8. Pod Identity in action
A simple example is to give access to a Key Vault, through the CSI Driver for Key Vault. Since we want to focus on the pod identity here, we will just list some links:
https://github.com/kubernetes-sigs/secrets-store-csi-driver#usage
https://docs.microsoft.com/en-us/azure/key-vault/general/key-vault-integrate-kubernetes
https://azure.github.io/secrets-store-csi-driver-provider-azure/getting-started/installation/#using-deployment-yamls
In this use case, a secret store pointing to a Key Vault is created:
apiVersion: secrets-store.csi.x-k8s.io/v1alpha1
kind: SecretProviderClass
metadata:
name: ${KVName}
spec:
provider: azure
parameters:
usePodIdentity: "true"
userAssignedIdentityID: ${UAIClientId}
keyvaultName: ${KVName}
cloudName: ""
objects: |
array:
- |
objectName: ${SecretName}
objectAlias: ${SecretName}
objectType: secret
objectVersion: ${SecretVersion}
tenantId: ${TenantId}
And then a pod, using the same secret store:
apiVersion: v1
kind: Pod
metadata:
name: nginx-secrets-store-inline
labels:
aadpodidbinding: ${UAIName}-binding
spec:
containers:
- name: nginx
image: nginx
volumeMounts:
- name: secrets-store-inline
mountPath: "/mnt/secrets-store"
readOnly: true
volumes:
- name: secrets-store-inline
csi:
driver: secrets-store.csi.k8s.io
readOnly: true
volumeAttributes:
secretProviderClass: ${KVName}
Running the following commands, we can check that the pod is able to reach the Key Vault and get the secret value without using any password in the pod definition:
PS C:\Users\aksmeetup\01_Infra> kubectl exec nginx-secrets-store-inline -- ls /mnt/secrets-store
kvs-test01
PS C:\Users\aksmeetup\01_Infra> kubectl exec nginx-secrets-store-inline -- cat /mnt/secrets-store/kvs-test01
e+9qBwdjC<q6<P_n
This should be the same value as the key vault secret on the portal:
And that’s it for the demo. Now a time for the conclusion.
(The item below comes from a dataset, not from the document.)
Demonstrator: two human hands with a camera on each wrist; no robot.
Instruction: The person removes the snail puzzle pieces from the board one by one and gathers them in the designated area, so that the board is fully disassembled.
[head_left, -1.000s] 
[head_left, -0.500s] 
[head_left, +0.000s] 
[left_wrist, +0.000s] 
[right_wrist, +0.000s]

9. Conclusion and next steps
So, if i’m correct, chance are the technology seems interesting but there are still some question remaining. Well that’s the case for me at this point. While the architecture and how it’s working between the 2 worlds (Azure and Kubernetes) seems clear enough, the impact on how to use it does not seem as clear. Also, as presented here, as an OSS, it is not fully supported by Microsoft. However, we mentionned that the support is coming, with a simpler way of managing it through an Addon. This is similar to the way AGIC evolved and it should become easier in time. On a more practical aspect, i do know that Velero can be installed with pod identity in mind. I would guess that the use will get more frequent and also simpler. Voila, i hope it was as fun for you as for me. Before i forget, i created a dedicated github repo for all the requiredinfrastructure to use this. It’s here, feel free to use it. See you soon!